'If you'll excuse me, my darlings, I really think I ought to be going up the wooden hill to the land of nod about now-'

'Oh, come now, Florence, you surely can't be going to bed yet? Why, it's barely gone ten o'clock!'

'Oh, yes, Flossie darling, Ginger is quite right, you simply mustn't leave yet! It'd ruin my entire Christmas!'

'Bobbie, I'll still be here in the morning, I shan't ruin anything. I'm so awful tired, the journey down was beastly …'

'The girl is talking of retiring when we haven't even had any ghost stories yet! Whatever next, stopping Christmas day before anyone has any Brussels Sprouts? Ending the New Year's party at eleven thirty? Good god.'

'Blimey, yes, that's a bally good point there. Flossie you can't go to bed before we tell ghost stories. What would the Baby Jesus say? Hm?'

'Harold, that's blasphemy !'

'You say everything is blasphemy, Annie. You're no fun'

'I didn't say I minded , darling…'

'Oh, Flossie, please stay for some ghost stories. We'll lower the lights, and- Oh, Ginger, did you remember to bring down Mummy's old ouija board?!'

A young man with extremely red hair reached under the chair and pulled out the board with a flourish.

'Of course, sister dearest.'

'Oh… Bobbie, really, I don't think I like the sound of this…'

'Flossie do stop being such a stick-in-the-mud and sit down.'

Flossie sat down next to Bobbie, who was sat next to Ginger, who was sat next to Harold, who was sat next to Annie, who was sat next to a quiet girl named Rose, who sat next to me, and I, in turn was sat, closing the loop, next to Flossie.

These names are, for the most part, irrelevant, but it does help to have placeholders for participants, don't you think? Better than saying "Persons A, B, and C", or neglecting to mention people altogether. Then you might get the impression I was sitting entirely alone in my room and talking to myself. Which, I suppose, for the central purpose of this narrative, wouldn't be too much of a problem, but it really would put rather a tarnish on my social status. Make me sound rather an antisocial cad, don't you think? Exactly. I knew you'd agree.

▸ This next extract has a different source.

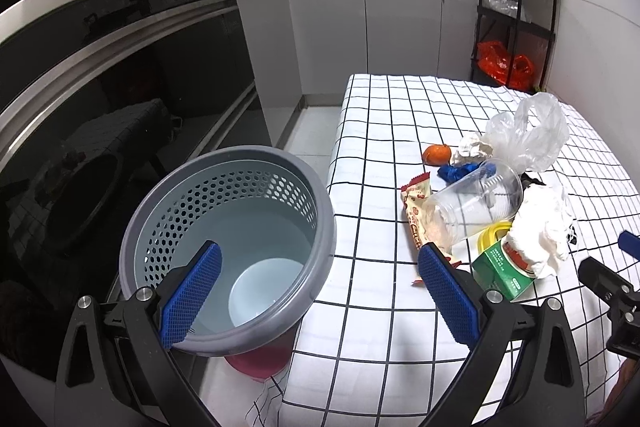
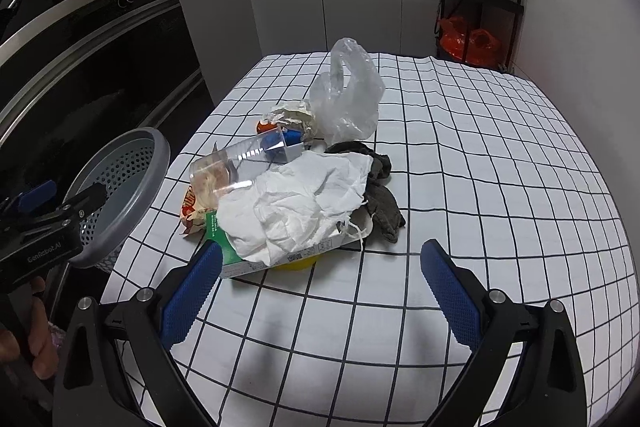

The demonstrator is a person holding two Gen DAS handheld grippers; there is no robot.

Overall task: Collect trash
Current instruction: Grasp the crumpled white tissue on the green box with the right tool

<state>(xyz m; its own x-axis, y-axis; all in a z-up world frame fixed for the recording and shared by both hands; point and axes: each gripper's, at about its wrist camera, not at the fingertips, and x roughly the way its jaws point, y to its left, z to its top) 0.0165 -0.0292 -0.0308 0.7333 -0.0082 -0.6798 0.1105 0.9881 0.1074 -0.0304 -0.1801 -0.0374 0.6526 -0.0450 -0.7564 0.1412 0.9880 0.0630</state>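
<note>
You are starting the collection — the perforated grey plastic bin (image 1: 228,247) is standing left of the bench (image 1: 380,155), your left tool (image 1: 320,291) hanging released above its rim. The trash pile (image 2: 296,195), crumpled tissue over a carton and clear cup, is lying mid-bench; your right tool (image 2: 320,291) is hovering released just before it — next it needs closing on the soft tissue.

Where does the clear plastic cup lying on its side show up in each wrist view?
Left wrist view: clear plastic cup lies right of centre, between the snack wrapper and the crumpled white tissue.
Right wrist view: it lies left of centre, at the pile's left edge.
Shared landmark: the grey perforated bin, left of the table.
</note>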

It was, should you have yet to have surmised, Christmas Eve. More precisely, it was Christmas Eve in the year of Our Lord, 19XX. A middling year, as years go, mostly notable, in my diary at least, for the excellent rowing by the Blues in the regatta, and for the marvellous (in the precise sense of the word…) events of that Christmas Eve…

But here I am stalling the narrative by telling you how incredible the narrative is, when I am quite sure that you are sitting there tapping your fingernails on your glass of scotch, or red wine, or perhaps, for the tee-totalers among you (my sincerest condolences), on your tumbler of orange juice, and wondering to yourself when the bally author is going to hurry up and get to the good stuff?

Patience, my dear reader. I'm getting to it.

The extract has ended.